*What is expected*
Give back, word for word, the lines in the listing below from the one holding "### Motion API" down to the one holding "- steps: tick", both ends included.

Start of Records

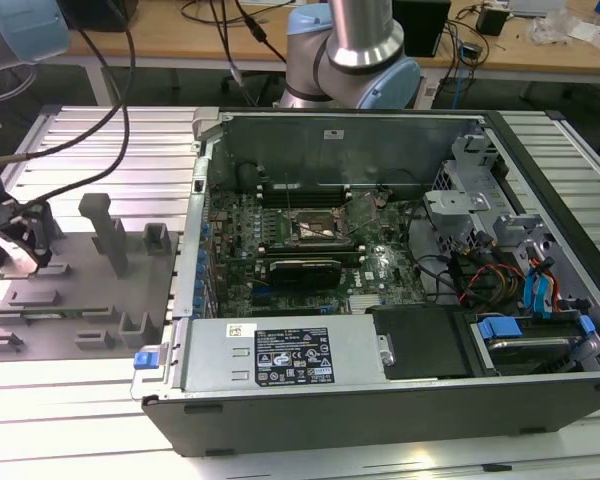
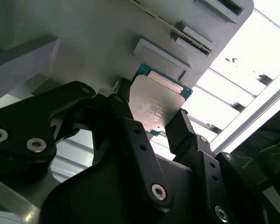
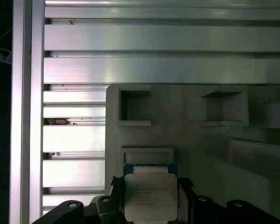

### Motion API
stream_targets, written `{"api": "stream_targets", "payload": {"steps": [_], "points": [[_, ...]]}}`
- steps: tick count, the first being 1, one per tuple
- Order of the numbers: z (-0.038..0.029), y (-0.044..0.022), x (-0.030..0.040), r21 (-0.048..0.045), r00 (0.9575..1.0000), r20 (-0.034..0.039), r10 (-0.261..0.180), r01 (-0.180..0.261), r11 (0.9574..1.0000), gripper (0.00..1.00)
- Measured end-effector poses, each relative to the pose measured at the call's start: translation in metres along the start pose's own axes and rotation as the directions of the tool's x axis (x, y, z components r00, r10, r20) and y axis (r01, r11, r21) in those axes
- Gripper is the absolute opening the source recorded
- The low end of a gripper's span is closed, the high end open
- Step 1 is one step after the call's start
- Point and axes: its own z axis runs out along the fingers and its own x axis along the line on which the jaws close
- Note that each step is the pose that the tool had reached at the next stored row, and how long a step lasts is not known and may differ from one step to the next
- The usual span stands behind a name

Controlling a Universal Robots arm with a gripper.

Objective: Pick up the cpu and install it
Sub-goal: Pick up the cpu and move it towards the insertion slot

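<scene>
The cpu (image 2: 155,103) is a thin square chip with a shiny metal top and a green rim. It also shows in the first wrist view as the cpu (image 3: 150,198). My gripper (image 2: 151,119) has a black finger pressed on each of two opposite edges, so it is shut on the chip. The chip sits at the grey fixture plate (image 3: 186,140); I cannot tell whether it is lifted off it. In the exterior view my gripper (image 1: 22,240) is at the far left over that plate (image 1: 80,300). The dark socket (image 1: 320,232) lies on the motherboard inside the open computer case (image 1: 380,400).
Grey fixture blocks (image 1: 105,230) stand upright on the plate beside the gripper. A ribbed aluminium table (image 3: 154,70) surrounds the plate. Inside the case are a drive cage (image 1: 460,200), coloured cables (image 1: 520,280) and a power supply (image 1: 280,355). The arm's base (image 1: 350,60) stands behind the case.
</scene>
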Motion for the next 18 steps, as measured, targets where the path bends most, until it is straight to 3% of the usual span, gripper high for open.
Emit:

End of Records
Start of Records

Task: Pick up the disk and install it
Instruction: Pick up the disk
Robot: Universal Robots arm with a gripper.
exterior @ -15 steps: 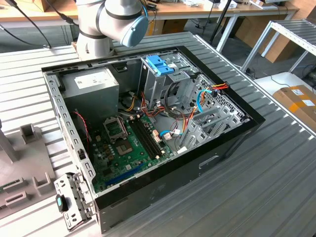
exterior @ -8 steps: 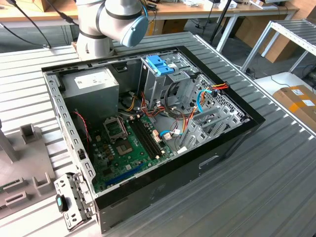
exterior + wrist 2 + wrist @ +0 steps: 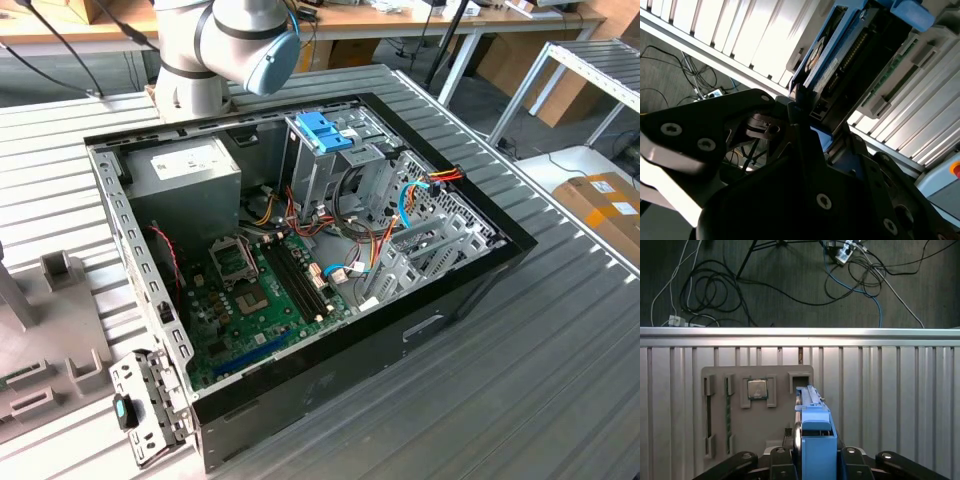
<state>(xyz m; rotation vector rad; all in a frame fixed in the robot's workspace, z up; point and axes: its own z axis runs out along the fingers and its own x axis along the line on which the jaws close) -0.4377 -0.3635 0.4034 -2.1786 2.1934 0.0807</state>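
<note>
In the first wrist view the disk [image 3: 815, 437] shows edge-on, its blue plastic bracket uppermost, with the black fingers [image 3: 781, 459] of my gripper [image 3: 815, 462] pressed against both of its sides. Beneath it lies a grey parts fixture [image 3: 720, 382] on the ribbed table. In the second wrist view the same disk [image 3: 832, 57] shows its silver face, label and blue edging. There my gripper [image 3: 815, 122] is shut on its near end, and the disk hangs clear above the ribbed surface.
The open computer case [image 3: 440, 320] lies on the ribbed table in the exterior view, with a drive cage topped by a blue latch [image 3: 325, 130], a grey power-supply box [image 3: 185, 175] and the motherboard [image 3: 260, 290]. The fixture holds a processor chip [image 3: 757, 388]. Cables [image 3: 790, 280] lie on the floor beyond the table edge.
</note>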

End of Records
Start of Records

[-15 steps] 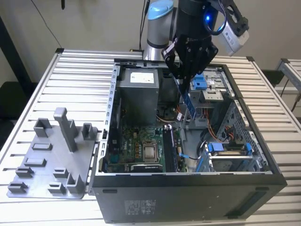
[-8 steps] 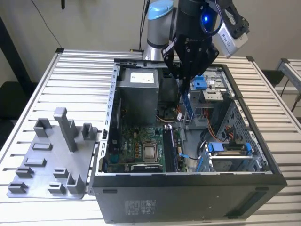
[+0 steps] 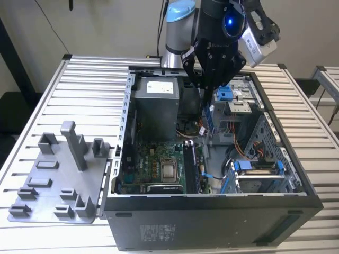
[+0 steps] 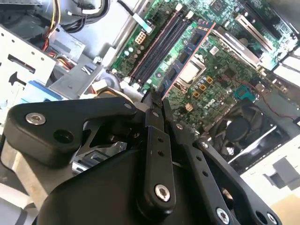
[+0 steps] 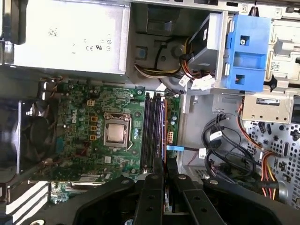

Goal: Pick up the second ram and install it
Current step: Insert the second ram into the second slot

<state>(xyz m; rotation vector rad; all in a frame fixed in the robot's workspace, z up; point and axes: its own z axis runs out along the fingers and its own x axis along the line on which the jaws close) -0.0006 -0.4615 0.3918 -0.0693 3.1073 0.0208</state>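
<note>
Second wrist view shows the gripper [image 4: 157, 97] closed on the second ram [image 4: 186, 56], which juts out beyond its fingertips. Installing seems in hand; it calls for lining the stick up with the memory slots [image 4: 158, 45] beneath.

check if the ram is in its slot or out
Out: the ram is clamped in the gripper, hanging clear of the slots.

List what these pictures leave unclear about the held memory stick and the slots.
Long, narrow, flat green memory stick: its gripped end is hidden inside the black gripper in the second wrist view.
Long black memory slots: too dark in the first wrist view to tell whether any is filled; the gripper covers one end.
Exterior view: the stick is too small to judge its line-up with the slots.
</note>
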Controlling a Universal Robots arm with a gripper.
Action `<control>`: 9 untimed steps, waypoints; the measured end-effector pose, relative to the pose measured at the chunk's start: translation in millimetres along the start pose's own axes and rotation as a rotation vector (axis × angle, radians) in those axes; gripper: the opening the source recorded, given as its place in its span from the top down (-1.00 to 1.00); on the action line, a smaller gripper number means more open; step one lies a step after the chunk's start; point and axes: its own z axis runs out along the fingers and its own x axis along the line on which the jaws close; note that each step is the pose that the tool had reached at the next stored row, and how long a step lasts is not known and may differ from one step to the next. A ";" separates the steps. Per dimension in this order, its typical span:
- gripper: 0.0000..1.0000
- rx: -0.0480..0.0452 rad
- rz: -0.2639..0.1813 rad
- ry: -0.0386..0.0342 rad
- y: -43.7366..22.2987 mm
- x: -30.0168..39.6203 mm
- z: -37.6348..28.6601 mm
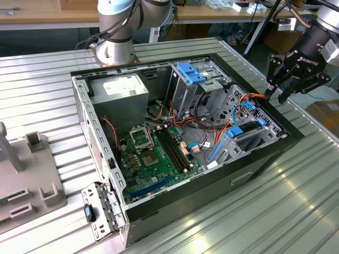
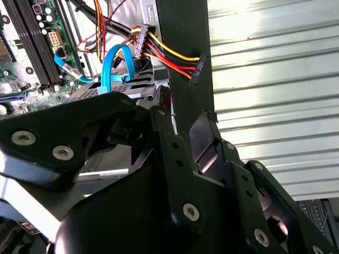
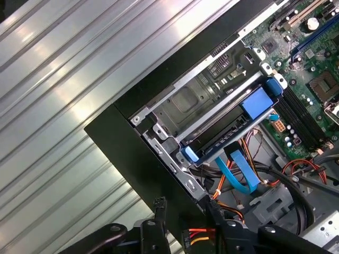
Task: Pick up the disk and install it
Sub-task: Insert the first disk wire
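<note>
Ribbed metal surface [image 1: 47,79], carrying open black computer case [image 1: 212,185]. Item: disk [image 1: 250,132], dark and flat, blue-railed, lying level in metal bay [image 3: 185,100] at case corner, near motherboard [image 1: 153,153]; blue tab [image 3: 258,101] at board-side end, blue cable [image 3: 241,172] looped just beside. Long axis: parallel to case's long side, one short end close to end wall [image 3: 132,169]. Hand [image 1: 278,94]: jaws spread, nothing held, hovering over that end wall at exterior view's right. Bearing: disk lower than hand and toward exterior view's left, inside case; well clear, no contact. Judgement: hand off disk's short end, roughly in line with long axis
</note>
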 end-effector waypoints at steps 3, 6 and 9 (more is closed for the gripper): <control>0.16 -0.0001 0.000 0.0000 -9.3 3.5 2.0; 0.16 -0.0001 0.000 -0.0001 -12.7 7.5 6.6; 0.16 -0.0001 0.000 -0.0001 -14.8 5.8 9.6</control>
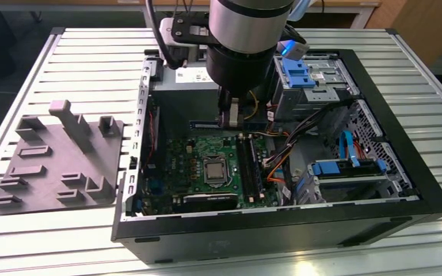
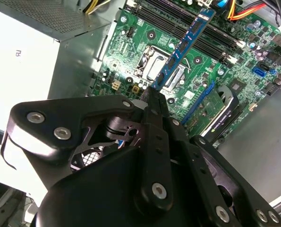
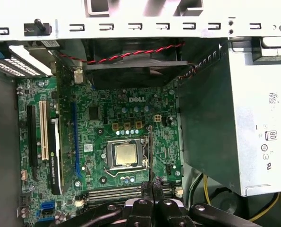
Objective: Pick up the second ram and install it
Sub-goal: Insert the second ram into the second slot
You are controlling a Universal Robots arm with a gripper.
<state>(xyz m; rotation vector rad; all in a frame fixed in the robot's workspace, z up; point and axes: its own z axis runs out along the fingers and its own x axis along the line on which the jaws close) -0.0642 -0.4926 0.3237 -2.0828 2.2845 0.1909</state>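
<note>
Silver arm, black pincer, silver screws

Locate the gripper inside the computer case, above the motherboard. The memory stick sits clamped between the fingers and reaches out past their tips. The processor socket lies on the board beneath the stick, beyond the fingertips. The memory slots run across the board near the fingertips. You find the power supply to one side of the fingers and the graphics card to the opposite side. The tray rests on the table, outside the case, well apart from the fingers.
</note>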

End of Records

*Written solution*
### Motion API
stream_targets, written `{"api": "stream_targets", "payload": {"steps": [_], "points": [[_, ...]]}}`
- steps: tick count, the first being 1, one per tuple

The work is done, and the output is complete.